Fang Yuan'ın Gao Wan'ı öldürmesi durumunda, Gao Wan'ın ölümü önemli değildi. Önemli olan efendisi, arkasındaki Mo ailesiydi.

"Ancak Gu Yue Mo Chen, kıyılmış bir ceset kutusunu onlara gönderdiğim andan itibaren uzlaşma ve tehdit niyetimi anlayabilmeli. Onun da böyle düşünmesini istiyorum. Yanılmıyorsam, Mo ailesi Gao Wan'ın ölümünü takip etmeyecektir. Elbette, daha iyi bir yeteneğim olsaydı ve en azından B notum olsaydı, Mo ailesi tehdit altında hissederdi. İtibarlarını kaybetseler bile, benim gibi gelecekteki bir tehdidi bastırmak isterlerdi," diye kıkırdadı Fang Yuan kalbinde.

Güce güvenilebilir ama zayıflık da bir avantaj olarak kullanılabilir.

Fang Yuan satranç oyununda bir piyon olarak yer alsa da, kurallardan ve düzenlemelerden uzaktı, bu yüzden zaten bir oyuncunun zihniyetine sahipti.

Sıradan bir karakter en fazla Gu Yue Mo Chen veya Akademi Yaşlısı gibi olurdu, onlar da kendi kurallarını ve düzenlemelerini bilirdi ama uzmanlık alanlarından emin olmazlardı. Büyük resmi net bir şekilde görebilen ve kurallardan ve düzenlemelerden uzak olan Fang Yuan gibi olmak son derece zordu!

Kuralları ve düzenlemeleri anlamak için, karanlıkta tökezleyip amaçsızca dolaşan Ren Zu gibi olmak gerekir.

Bu noktada, güç, bilgelik ve umut işe yaramazdı. Kişi bunları kendi başına yaşayarak ve deneyim kazanarak çok zaman harcamalıdır.

Ren Zu'nun Kurallar ve Düzenlemeler Gu'sunun isimlerini söyleyebilmesi için, bu zaman harcadıktan sonraydı. Ölüm tehdidi altında, sayısız kez denemişti.

Fang Yuan, geçmiş yaşamından gelen beş yüz yıllık deneyimi nedeniyle kurallar ve düzenlemeler konusunda uzmandı.

Yeniden doğduktan sonra, parlak bir gelecek yaratabileceğine inanıyordu. İlkbahar ve Sonbahar Ağustos Böceği yüzünden değil, birçok gizli hazine ve hazineyi bildiği için değil, geleceğin ne getireceğini bildiği için değil. Ama bir insan olarak kazandığı beş yüz yıllık deneyim yüzünden.

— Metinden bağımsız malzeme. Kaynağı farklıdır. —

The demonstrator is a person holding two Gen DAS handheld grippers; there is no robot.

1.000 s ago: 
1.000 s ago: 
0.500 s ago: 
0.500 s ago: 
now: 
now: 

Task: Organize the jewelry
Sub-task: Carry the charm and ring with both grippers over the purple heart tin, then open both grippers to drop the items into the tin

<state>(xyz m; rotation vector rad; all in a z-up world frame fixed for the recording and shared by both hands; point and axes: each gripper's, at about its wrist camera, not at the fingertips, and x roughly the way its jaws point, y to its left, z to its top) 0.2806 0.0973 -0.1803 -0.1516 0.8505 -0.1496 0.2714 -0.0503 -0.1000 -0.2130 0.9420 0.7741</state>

Tıpkı Ren Zu'nun Kurallar ve Düzenlemeler Gu'sunu nasıl kontrol ettiği ve dünyadaki tüm Gu'yu kolayca ele geçirebildiği gibi!

Ve Fang Yuan kurallar ve düzenlemelerle o kadar aşinaydı ki, dünyaya yukarıdan bakabiliyor ve gerçekleri ve yalanları görebiliyordu. Titiz ve kesin olmak ya da meselenin özüne inmek. Dünyanın tepesinde dururken, dünyadaki piyon gibi davranan, kendi kurallarına ve düzenlemelerine uyan, hayatlarını basit bir şekilde yaşayan insanlara soğukça bakarken gururla gülüyorum.

Karanlığın kuralları ve düzenlemeleri karanlıktır ve ışığın kuralları ve düzenlemeleri ışıktır.

Ama yeniden doğan iblis ışığın yolunun altına adım atmıştı.